Quanto tempo vai durar? Não sei. Quem sabe? Pelo menos o bastante para fazer-me conhecer a felicidade larga tanto quanto outrora a estreita dor. Durará para dar-me uma sobrevida, uma esperança quem sabe curta, porém nova, um motivo para sorrir, cantar, agradecer e até retribuir? Durará o tempo suficiente para acostumar-me com o sofá no canto, com o divã sob a janela, com o quadro na parede, com o gongo pontual do relógio, com o meu cãozinho gordo abanando o rabo num sorriso agradecido? Durará o bastante para fazer-me esquecer que os sonhos também podem se tornar reais, como, por outro lado, interromperem-se ao acordar e que o retorno à realidade pode acontecer na queda vertiginosa de um pesadelo?
E agora? Tenho muito medo que de repente, a mensagem de otimismo desapareça da tela e que ela volte a se tornar vazia e negra.

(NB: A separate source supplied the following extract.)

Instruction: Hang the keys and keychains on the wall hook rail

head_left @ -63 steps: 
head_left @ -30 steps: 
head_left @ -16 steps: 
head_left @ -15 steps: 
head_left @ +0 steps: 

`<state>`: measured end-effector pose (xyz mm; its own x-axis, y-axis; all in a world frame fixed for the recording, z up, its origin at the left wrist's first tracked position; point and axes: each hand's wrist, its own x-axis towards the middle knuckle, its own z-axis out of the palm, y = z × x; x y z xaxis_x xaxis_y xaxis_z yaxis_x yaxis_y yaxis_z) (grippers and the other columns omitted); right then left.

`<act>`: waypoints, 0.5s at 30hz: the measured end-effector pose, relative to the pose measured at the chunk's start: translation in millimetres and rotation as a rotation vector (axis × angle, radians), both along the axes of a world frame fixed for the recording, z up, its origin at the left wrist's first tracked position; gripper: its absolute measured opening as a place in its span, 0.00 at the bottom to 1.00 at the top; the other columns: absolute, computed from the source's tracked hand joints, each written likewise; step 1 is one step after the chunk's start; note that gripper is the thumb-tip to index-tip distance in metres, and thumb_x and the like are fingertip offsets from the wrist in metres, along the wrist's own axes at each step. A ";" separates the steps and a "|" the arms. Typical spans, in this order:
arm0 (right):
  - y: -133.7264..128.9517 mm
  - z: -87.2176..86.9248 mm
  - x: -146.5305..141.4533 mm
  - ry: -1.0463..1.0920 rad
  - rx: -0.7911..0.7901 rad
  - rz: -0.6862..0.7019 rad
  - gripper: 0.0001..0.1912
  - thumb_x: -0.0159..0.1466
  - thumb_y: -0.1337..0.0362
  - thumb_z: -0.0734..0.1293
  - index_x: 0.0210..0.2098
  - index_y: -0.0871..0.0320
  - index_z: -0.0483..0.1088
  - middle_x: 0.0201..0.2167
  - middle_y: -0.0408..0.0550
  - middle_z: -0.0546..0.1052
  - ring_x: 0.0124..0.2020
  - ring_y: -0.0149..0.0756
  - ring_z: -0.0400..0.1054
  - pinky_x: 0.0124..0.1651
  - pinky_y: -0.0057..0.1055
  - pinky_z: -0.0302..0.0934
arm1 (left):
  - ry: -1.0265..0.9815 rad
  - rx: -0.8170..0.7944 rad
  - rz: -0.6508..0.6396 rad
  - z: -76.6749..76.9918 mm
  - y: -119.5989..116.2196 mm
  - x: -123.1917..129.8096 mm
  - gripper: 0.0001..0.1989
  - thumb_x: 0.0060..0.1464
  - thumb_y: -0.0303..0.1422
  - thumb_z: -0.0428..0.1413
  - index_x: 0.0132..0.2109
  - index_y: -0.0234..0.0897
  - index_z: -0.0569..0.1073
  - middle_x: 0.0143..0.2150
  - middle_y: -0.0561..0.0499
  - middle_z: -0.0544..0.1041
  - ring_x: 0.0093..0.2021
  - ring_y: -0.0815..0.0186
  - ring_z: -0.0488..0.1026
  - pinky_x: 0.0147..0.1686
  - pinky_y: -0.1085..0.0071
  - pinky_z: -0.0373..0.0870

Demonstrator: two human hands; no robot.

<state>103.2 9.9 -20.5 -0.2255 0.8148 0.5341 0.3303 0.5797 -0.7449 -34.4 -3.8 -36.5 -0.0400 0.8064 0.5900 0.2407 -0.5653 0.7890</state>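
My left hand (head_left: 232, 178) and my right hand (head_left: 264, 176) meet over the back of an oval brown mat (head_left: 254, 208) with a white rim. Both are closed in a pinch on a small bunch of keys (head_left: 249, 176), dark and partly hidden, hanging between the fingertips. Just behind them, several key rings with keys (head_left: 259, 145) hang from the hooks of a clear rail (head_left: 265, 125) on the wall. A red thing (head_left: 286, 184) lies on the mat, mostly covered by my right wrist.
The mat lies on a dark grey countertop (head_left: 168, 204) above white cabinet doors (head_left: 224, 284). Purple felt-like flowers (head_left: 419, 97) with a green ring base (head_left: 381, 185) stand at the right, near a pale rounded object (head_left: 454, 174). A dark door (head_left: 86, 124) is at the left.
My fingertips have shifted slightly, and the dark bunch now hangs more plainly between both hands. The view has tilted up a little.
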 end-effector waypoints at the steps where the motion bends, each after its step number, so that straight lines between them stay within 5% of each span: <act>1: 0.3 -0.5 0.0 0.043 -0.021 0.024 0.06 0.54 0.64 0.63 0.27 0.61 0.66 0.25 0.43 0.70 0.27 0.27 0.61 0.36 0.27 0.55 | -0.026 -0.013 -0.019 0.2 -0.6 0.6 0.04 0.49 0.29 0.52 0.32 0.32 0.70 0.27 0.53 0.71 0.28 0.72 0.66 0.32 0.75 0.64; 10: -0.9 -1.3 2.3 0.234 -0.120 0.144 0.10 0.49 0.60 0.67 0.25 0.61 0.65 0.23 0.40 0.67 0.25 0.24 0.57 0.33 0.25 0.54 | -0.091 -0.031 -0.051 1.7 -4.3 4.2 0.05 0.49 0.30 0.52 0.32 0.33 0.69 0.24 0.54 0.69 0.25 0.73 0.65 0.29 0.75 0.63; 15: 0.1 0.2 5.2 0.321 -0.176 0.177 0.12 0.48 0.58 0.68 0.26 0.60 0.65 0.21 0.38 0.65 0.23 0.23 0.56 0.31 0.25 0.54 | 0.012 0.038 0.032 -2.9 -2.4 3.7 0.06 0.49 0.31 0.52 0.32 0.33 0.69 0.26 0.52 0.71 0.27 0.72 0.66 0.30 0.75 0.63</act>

Que o “bom dia” caloroso que abria os portões da jornada fazendo-a quente e doce, esfrie, descontinue e os dias se esvaziem, esvaindo-se novamente em amargura, como dantes.
Tenho muito medo que a minha casa fique de novo vazia. Vazia e fria. Fria e amarga. Mais vazia, mais fria, mais amarga do que eu agora.